Chapter 151

Primary Defects of Cellular Immunity

Kathleen E. Sullivan, Rebecca H. Buckley

Defects in cellular immunity, historically referred to T-cell defects, comprise a large number of distinct immune deficiencies. The manifestations usually include prolonged viral infections, opportunistic fungal or mycobacterial infections, and a predisposition to autoimmunity. To facilitate conceptualization of this large and complex category, this chapter describes immunodeficiencies where the defect primarily affects T cells and those where the defect alters function of many cell types. Chapter 152.1 describes severe combined immunodeficiency (SCID). These disorders are further approached clinically by considering whether or not nonhematologic features are present.

Chromosome 22Q11.2 Deletion Syndrome

Chromosome 22q11.2 deletion syndrome is the most common of the T-cell disorders, occurring in about 1 in 3,000 births in the United States. Chromosome 22q11.2 deletion disrupts development of the 3rd and 4th pharyngeal pouches during early embryogenesis, leading to hypoplasia or aplasia of the thymus and parathyroid glands. Other structures forming at the same age are also frequently affected, resulting in anomalies of the great vessels (right-sided aortic arch), esophageal atresia, bifid uvula, congenital heart disease (conotruncal, atrial, and ventricular septal defects), a short philtrum of the upper lip, hypertelorism, an antimongoloid slant to the eyes, mandibular hypoplasia, and posteriorly rotated ears (see Chapters 98 and 128 ). The diagnosis is often first suggested by hypocalcemic seizures during the neonatal period.

Genetics and Pathogenesis

Chromosome 22q11.2 deletions occur with high frequency because complex repeat sequences that flank the region represent a challenge for DNA polymerase. This condition is inherited in an autosomal dominant fashion and occurs with comparable frequency in all populations. Within the deleted region, haplosufficiency for the TBX1 transcription factor appears to underlie the majority of the phenotype. The phenotype is highly variable; a subset of patients has a phenotype that has also been called DiGeorge syndrome , velocardiofacial syndrome , or conotruncal anomaly face syndrome .

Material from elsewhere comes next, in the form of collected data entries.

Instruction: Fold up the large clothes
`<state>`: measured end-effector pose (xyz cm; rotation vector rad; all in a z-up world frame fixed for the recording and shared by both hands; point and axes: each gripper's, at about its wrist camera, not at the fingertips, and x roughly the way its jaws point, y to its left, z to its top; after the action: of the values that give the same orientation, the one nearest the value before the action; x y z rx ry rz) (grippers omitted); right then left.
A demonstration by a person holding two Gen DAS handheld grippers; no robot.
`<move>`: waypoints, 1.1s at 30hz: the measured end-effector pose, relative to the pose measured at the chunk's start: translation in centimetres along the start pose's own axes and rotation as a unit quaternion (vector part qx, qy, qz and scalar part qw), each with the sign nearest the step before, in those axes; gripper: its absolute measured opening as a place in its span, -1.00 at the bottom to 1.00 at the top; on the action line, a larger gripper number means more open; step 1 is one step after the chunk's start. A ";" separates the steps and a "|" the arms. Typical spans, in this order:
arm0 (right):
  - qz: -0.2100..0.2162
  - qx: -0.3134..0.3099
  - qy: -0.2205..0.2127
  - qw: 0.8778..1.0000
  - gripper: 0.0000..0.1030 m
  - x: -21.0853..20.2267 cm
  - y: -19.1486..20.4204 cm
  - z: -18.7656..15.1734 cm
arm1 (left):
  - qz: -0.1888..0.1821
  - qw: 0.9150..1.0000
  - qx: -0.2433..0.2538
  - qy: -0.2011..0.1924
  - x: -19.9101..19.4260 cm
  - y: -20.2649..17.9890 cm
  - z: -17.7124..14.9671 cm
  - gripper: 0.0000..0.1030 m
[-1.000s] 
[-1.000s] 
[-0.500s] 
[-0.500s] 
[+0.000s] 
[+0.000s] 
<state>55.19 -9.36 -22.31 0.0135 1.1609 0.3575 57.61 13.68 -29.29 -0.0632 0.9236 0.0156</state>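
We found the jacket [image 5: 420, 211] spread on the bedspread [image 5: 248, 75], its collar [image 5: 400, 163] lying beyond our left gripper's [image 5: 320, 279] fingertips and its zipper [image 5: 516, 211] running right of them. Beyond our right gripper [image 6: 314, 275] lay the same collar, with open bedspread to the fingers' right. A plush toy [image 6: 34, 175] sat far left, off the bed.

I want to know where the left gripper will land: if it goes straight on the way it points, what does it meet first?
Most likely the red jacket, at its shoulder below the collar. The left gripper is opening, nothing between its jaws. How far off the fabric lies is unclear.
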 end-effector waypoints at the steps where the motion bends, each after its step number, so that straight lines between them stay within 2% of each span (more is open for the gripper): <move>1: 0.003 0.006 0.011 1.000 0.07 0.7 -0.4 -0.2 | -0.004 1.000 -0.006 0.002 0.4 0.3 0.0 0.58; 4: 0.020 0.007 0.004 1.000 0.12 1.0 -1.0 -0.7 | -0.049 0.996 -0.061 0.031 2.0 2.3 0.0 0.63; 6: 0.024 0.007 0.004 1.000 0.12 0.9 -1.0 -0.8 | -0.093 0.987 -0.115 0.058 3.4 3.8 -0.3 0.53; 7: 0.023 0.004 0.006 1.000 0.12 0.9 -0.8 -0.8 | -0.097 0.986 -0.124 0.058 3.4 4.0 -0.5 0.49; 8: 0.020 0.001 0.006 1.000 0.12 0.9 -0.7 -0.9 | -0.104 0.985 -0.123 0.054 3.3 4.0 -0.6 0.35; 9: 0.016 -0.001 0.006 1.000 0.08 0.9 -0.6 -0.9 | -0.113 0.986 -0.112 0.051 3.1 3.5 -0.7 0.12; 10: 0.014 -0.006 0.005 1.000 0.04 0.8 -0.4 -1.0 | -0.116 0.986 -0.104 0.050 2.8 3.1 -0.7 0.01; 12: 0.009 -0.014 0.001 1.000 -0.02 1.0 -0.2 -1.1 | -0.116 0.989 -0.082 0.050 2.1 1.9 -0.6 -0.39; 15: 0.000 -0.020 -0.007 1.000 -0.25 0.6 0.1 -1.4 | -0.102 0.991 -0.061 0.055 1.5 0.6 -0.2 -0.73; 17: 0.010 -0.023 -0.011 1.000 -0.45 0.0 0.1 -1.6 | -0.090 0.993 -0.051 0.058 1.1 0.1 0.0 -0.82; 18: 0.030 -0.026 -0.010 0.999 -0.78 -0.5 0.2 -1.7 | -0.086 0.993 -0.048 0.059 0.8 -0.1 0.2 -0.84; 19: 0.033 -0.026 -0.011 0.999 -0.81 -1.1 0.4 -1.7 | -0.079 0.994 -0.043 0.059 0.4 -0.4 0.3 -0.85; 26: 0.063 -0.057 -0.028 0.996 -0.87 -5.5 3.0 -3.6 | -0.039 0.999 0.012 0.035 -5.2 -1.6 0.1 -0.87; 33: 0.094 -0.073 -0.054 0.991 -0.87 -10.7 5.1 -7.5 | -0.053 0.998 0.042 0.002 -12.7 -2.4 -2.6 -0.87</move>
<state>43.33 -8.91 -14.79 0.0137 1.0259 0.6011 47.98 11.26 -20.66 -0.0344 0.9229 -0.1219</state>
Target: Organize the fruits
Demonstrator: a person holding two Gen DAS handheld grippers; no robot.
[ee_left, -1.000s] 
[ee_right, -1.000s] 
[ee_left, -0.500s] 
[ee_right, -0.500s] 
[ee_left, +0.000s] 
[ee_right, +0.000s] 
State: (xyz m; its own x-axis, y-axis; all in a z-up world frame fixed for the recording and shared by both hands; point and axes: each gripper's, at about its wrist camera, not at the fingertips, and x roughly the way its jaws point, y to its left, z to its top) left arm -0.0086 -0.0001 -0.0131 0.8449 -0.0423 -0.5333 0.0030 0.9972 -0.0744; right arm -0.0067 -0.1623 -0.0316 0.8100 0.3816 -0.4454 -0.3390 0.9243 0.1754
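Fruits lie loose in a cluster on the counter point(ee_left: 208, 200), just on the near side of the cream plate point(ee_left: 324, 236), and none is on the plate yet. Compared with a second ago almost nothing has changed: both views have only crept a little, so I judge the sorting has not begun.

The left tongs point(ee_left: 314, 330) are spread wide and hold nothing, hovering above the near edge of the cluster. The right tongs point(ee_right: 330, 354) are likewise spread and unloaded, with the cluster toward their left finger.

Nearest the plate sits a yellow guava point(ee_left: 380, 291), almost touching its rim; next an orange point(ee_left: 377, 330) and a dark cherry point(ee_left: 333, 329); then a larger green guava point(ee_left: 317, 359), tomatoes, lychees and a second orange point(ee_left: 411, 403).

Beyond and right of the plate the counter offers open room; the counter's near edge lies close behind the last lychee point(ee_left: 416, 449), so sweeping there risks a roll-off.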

Variable hypoplasia of the thymus occurs in 75% of the patients with the deletion, which is more frequent than total aplasia; aplasia is present in <1% of patients with 22q11.2 deletion syndrome. Slightly less than half of patients with complete thymic aplasia are hemizygous at chromosome 22q11.2. Approximately 15% are born to diabetic mothers. Another 15% of infants have no identified risk factors. Approximately one third of infants with complete DiGeorge syndrome have CHARGE association (c oloboma, h eart defect, choanal a tresia, growth or developmental r etardation, g enital hypoplasia, and e ar anomalies including deafness). Mutations in the chromodomain helicase DNA-binding protein 7 (CHD7) gene on chromosome 8q12.2 are found in approximately 60–65% of individuals with CHARGE syndrome; a minority have mutations in SEMA3E .

Absolute lymphocyte counts are usually only moderately low for age. The CD3 T-cell counts are variably decreased in number, corresponding to the degree of thymic hypoplasia. Lymphocyte responses to mitogen stimulation are absent, reduced, or normal, depending on the degree of thymic deficiency. Immunoglobulin levels are often normal, but there is an increased frequency of IgA deficiency, low IgM levels, and some patients develop progressive hypogammaglobulinemia.

Clinical Manifestations

Children with partial thymic hypoplasia may have little trouble with infections and grow normally. Patients with thymic aplasia resemble patients with SCID in their susceptibility to infections with low-grade or opportunistic pathogens, including fungi, viruses, and Pneumocystis jiroveci , and to graft-versus-host disease from nonirradiated blood transfusions. Patients with complete DiGeorge syndrome can develop an atypical phenotype in which oligoclonal T-cell populations appear in the blood associated with rash and lymphadenopathy. These atypical patients appear phenotypically similar to patients with Omenn syndrome or maternal T-lymphocyte engraftment.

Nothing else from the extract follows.